WHAT TO DO = Only the lines with "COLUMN" in the entries below belong in the answer; please copy them.

RECORDS FOR PROCESSING =
* * * * * * *

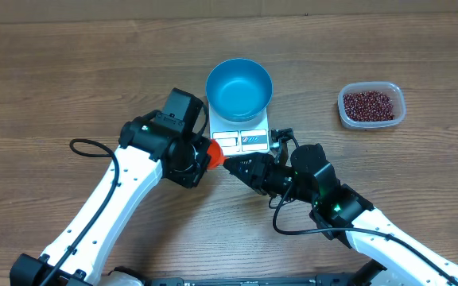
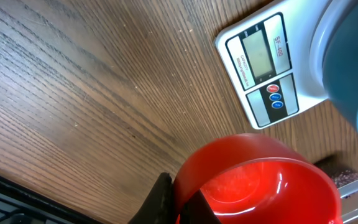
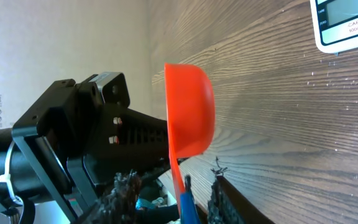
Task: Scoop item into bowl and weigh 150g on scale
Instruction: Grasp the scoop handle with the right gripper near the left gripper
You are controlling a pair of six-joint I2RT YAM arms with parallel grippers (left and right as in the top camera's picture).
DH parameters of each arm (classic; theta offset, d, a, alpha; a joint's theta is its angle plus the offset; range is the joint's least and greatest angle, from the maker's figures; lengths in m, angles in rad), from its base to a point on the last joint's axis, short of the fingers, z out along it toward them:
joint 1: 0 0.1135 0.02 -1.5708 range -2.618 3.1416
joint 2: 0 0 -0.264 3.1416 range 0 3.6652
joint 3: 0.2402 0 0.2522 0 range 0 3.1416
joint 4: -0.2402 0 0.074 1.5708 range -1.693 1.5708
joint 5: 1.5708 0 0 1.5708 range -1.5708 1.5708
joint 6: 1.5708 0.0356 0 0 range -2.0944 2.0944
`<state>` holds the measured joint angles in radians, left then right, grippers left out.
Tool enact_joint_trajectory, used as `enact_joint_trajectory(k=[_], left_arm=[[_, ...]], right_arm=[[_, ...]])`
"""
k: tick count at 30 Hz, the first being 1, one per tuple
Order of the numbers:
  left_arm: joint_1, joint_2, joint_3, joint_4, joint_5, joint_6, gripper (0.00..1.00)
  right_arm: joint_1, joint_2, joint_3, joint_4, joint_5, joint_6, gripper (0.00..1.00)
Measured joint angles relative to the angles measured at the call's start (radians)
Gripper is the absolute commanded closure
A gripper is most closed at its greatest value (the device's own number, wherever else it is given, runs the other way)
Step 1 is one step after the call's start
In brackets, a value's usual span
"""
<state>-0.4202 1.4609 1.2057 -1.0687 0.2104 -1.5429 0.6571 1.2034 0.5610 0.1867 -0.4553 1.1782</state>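
A red scoop (image 1: 214, 152) hangs over the table just in front of the white scale (image 1: 242, 140). My left gripper (image 2: 180, 194) is shut on the rim of the scoop's cup (image 2: 260, 180), which looks empty. From the right, my right gripper (image 3: 171, 175) stands open around the scoop's handle (image 3: 188, 202). The handle lies between the fingers with a gap on both sides. The blue bowl (image 1: 238, 87) sits on the scale with nothing in it. The red-brown beans (image 1: 370, 104) fill a clear tub at the right.
The clear tub (image 1: 397, 114) stands on the wooden table, right of the scale and well away from both arms. The left arm (image 1: 102, 206) and right arm (image 1: 388, 238) reach in from the near edge. A black cable (image 1: 86, 144) loops beside the left arm.
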Motion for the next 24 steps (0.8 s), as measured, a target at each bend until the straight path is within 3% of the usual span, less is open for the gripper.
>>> enact_joint_trajectory(k=[24], left_arm=[[-0.032,0.000,0.000,0.000,0.016,-0.003,0.93]], right_arm=[[0.000,0.000,0.000,0.004,0.000,0.000,0.79]])
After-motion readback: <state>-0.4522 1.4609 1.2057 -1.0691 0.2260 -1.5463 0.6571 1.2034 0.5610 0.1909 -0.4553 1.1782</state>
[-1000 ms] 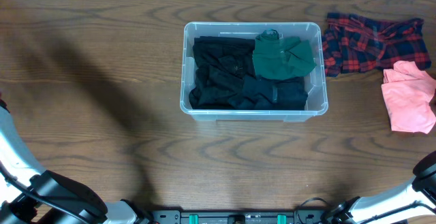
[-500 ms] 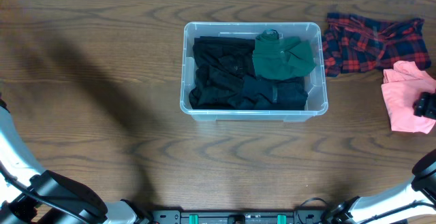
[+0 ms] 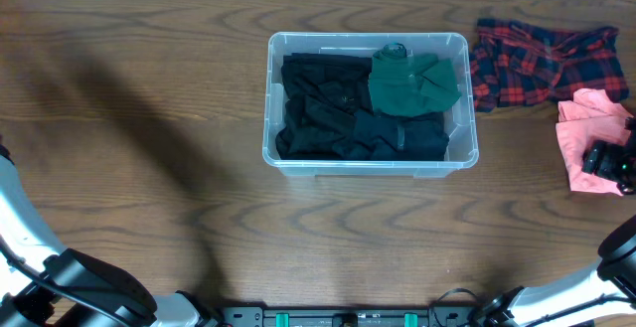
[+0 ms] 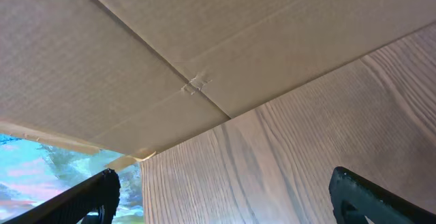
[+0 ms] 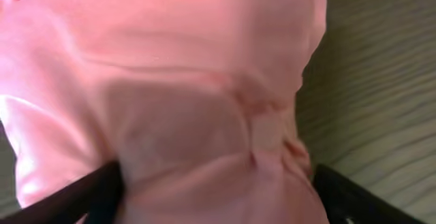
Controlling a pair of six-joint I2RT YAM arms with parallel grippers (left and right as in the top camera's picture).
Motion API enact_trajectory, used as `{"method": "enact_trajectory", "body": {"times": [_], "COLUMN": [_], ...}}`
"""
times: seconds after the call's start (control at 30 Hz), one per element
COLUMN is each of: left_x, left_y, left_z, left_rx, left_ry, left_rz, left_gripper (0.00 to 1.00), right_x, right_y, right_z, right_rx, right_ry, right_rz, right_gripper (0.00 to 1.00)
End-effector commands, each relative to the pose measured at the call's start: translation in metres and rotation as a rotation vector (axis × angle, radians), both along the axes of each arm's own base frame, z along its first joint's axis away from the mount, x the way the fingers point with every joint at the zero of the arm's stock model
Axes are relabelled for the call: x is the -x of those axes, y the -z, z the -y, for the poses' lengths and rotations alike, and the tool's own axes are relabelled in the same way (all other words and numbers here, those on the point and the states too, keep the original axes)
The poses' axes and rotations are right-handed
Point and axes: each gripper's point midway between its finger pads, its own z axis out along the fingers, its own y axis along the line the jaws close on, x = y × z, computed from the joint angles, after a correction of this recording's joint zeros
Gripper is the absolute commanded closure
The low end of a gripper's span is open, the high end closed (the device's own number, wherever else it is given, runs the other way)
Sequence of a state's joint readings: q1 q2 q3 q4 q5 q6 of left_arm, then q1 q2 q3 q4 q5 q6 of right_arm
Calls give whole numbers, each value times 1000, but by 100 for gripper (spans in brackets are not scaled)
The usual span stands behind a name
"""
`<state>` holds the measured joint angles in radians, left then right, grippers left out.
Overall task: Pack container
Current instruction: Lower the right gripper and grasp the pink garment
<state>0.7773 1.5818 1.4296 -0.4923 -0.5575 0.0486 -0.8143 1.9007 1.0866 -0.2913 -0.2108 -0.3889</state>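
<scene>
The right gripper (image 3: 601, 158) has slid further in from 3 o'clock over the pink garment (image 3: 581, 133), its jaws spread wide (cloth between them, not pinched). The left gripper (image 4: 228, 200) also gapes wide. The container (image 3: 368, 165) sits unmoved at the table's (image 3: 149, 118) centre.

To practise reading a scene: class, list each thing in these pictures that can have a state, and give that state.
container: lidless, partly filled.
black garments: crumpled, inside the container.
green garment: inside the container, on top.
plaid garment: spread on the table, unpacked.
pink garment: on the table, unpacked, under the right gripper.
right gripper: open over the pink garment.
left gripper: open, empty.
</scene>
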Motion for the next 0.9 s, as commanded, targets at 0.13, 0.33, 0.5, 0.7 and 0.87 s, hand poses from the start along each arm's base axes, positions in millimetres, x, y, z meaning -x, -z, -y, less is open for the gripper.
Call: {"method": "enact_trajectory", "body": {"times": [0.13,0.33,0.5,0.7,0.87], "left_x": [6,6,6,6,6], "left_y": [0,0,0,0,0], "left_z": [1,1,1,1,1], "left_rx": [-6,-6,-6,-5,-5], "left_ry": [-18,-18,-18,-18,-17], "left_rz": [-4,-4,-4,-4,-4], "left_gripper": [2,2,2,2,2], "right_x": [24,29,30,26,13], "right_y": [21,23,23,12,-6], "right_z": [-29,-56,-53,-30,-16], "right_rx": [-224,-371,-351,-223,-150], "right_ry": [237,269,256,188,129], "right_rz": [-62,-82,-93,-110,-93], "right_gripper": [20,20,18,18,16]}}
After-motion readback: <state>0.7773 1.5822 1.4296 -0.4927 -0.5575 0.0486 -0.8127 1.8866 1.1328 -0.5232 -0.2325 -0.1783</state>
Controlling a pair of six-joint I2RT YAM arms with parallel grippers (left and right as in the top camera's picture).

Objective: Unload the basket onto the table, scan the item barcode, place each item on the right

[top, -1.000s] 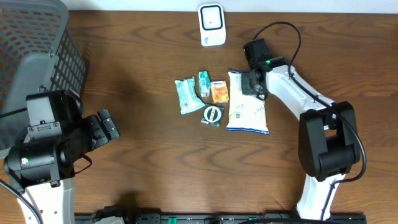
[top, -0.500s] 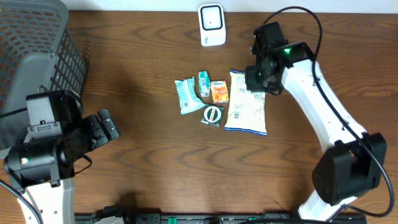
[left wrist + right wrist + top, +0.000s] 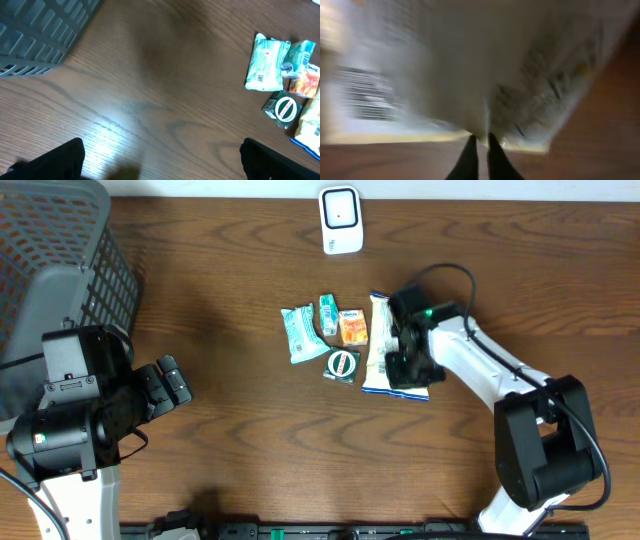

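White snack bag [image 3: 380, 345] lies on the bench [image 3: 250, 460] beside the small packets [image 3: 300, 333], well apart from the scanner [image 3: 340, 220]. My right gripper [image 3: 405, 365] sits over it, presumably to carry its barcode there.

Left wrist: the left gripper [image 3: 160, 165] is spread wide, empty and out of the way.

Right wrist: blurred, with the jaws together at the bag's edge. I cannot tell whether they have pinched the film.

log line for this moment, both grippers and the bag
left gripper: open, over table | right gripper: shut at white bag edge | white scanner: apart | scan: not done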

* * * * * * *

WRITTEN SOLUTION =
Motion API enact_trajectory, used as `{"method": "enact_trajectory", "body": {"times": [_], "COLUMN": [_], ...}}`
COLUMN is each of: left_x, left_y, left_z, left_rx, left_ry, left_rz, left_gripper (0.00 to 1.00), right_x, right_y, right_z, right_rx, right_ry, right_rz, right_gripper (0.00 to 1.00)

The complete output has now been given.